\section{State-Of-The-Art}\label{sec:sota}


\textbf{Semantic Segmentation} performs pixel-level classification, being CNNs the standard approach when annotated data is available. The widely adopted \textit{U-Net} follows an encoder-decoder structure, gradually reducing and recovering spatial resolution. While other architectures~\cite{zhao2017pyramid, chen2017deeplab, huang2019ccnet, salpea2022medical} have shown strong results, U-Net remains dominant in biomedical imaging due to its simplicity and effectiveness \cite{nnunet, unetpp}. Meanwhile, specialized methods such as StarDist \cite{stardist} and Cellpose \cite{cellpose} are particularly popular in fluorescence and immunofluorescence contexts, where they focus on capturing precise cell boundaries in often high-contrast images.

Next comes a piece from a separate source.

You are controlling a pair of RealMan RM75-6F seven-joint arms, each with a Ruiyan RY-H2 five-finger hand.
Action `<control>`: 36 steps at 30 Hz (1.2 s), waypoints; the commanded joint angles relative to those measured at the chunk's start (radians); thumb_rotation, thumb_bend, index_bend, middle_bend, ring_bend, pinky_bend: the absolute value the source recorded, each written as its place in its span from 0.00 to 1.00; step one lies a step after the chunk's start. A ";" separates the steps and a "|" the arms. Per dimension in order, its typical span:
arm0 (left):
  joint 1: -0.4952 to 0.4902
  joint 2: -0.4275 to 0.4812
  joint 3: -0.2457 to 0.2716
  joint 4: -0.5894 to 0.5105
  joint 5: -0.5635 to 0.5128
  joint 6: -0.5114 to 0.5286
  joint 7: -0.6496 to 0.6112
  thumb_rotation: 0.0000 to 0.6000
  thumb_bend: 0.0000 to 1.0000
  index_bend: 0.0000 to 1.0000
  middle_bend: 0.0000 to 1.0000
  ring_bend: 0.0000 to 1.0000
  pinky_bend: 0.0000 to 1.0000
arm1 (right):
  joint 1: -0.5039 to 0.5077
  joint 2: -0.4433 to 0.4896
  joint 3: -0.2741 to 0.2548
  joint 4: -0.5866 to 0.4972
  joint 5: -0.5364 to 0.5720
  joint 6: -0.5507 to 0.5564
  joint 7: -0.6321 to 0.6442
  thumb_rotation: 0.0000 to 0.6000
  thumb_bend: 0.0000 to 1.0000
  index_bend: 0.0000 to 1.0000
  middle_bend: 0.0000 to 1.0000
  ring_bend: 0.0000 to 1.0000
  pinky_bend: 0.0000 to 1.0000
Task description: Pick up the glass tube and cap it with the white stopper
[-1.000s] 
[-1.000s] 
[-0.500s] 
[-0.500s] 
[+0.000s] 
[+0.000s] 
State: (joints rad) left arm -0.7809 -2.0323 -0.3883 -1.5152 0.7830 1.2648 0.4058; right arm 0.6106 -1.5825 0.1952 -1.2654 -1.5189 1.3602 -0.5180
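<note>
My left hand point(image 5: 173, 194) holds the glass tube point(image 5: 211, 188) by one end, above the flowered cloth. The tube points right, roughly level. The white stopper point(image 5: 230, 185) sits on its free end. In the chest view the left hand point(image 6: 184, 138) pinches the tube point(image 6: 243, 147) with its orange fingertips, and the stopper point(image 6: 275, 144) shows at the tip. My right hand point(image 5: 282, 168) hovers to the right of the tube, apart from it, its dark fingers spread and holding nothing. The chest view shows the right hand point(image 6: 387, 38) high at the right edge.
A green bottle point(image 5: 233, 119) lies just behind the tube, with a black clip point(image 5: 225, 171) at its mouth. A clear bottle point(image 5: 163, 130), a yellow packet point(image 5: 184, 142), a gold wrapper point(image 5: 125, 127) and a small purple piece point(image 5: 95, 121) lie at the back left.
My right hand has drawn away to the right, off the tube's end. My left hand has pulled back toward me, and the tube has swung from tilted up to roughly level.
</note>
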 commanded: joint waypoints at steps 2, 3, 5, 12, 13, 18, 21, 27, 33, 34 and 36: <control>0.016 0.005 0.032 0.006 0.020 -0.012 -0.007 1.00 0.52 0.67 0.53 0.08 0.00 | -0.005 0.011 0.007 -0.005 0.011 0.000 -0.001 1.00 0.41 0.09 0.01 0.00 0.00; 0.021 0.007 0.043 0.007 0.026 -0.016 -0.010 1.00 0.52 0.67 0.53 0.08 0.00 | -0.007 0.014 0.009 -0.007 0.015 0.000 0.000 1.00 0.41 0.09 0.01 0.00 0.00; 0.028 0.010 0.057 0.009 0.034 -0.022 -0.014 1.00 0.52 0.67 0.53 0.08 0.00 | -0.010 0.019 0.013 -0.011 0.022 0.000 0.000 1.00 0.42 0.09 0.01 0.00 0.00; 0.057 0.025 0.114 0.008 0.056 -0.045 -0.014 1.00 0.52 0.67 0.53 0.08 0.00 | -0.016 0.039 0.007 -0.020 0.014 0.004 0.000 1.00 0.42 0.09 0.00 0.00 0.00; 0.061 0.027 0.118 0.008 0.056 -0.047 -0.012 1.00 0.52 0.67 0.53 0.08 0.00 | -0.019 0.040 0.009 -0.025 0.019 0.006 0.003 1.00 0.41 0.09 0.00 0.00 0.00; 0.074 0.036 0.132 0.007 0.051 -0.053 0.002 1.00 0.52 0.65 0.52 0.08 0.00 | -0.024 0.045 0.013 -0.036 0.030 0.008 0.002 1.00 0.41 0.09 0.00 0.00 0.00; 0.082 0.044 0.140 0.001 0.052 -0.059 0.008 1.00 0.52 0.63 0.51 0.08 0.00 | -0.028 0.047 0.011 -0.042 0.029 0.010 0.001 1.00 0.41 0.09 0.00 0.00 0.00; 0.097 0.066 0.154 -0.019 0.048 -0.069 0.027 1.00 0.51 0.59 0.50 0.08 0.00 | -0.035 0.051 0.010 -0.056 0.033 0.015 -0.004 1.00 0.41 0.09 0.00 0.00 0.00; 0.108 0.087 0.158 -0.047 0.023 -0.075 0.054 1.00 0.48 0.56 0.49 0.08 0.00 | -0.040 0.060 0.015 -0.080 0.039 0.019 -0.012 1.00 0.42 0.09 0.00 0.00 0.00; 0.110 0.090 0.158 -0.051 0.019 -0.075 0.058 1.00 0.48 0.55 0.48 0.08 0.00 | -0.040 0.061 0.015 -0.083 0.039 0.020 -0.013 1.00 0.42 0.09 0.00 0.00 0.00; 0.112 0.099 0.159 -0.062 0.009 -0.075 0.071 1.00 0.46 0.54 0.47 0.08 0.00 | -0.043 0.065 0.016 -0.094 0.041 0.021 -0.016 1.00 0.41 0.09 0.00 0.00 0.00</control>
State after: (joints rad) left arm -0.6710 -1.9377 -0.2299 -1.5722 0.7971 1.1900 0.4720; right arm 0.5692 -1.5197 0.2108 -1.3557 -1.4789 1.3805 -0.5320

\textbf{Cell Counting} methods offer an alternative to cell segmentation by framing the task as density estimation. \cite{lempitsky2010learning} introduced a supervised framework that estimates object counts from dot annotations, bypassing explicit segmentation. \cite{xie2018microscopy} extended this with CNN-based fully convolutional regression networks for microscopy cell counting.\\
\textbf{Multi-Task Approaches} are a common strategy for instance segmentation in cell analysis, where semantic segmentation is combined with auxiliary tasks. HoVer-Net employs a \textit{three-headed} decoder and this design enables robust instance-level segmentation and classification. More recently, in our previous work ~\cite{anglada2024dualunet}, we introduced two independent U-Net models following a similar multi-task learning principle. Instead of HoVer maps, this model combines semantic segmentation with a cell counting task that estimates Gaussian-based cell centroids, effectively enabling cell separation even in highly overlapping regions.\\ 
\textbf{Transformer-based approaches} have recently gained traction in biomedical image analysis, with many adopting the three-headed scheme introduced by HoVer-Net~\cite{graham2019hover}. Examples of this strategy are CellViT~\cite{cellvit}, which exemplifies a state-of-the-art Transformer architecture for cell segmentation; or NuLite~\cite{tommasino2024nulite}, which prioritizes computational efficiency. Although Transformers capture long-range dependencies, they usually require more computational resources than CNN models. In contrast, CellDETR~\cite{celldetr} uses the DETR framework to detect cells via bounding boxes rather than producing segmentation masks, making direct comparisons with HoVer-Net, CellViT, NuLite, or our method less applicable.\\ 
\textbf{Advanced Convolutional architectures}
have been proposed integrating Transformer-inspired design principles. ConvNeXt~\cite{Liu_2022_ConvNext} is one such architecture that rethinks standard ResNet-like backbones using modern components. ConvNeXt can serve as a drop-in replacement for earlier CNN backbones in tasks like U-Net. Its design also better aligns with multi-head decoder strategies by providing robust hierarchical feature representations.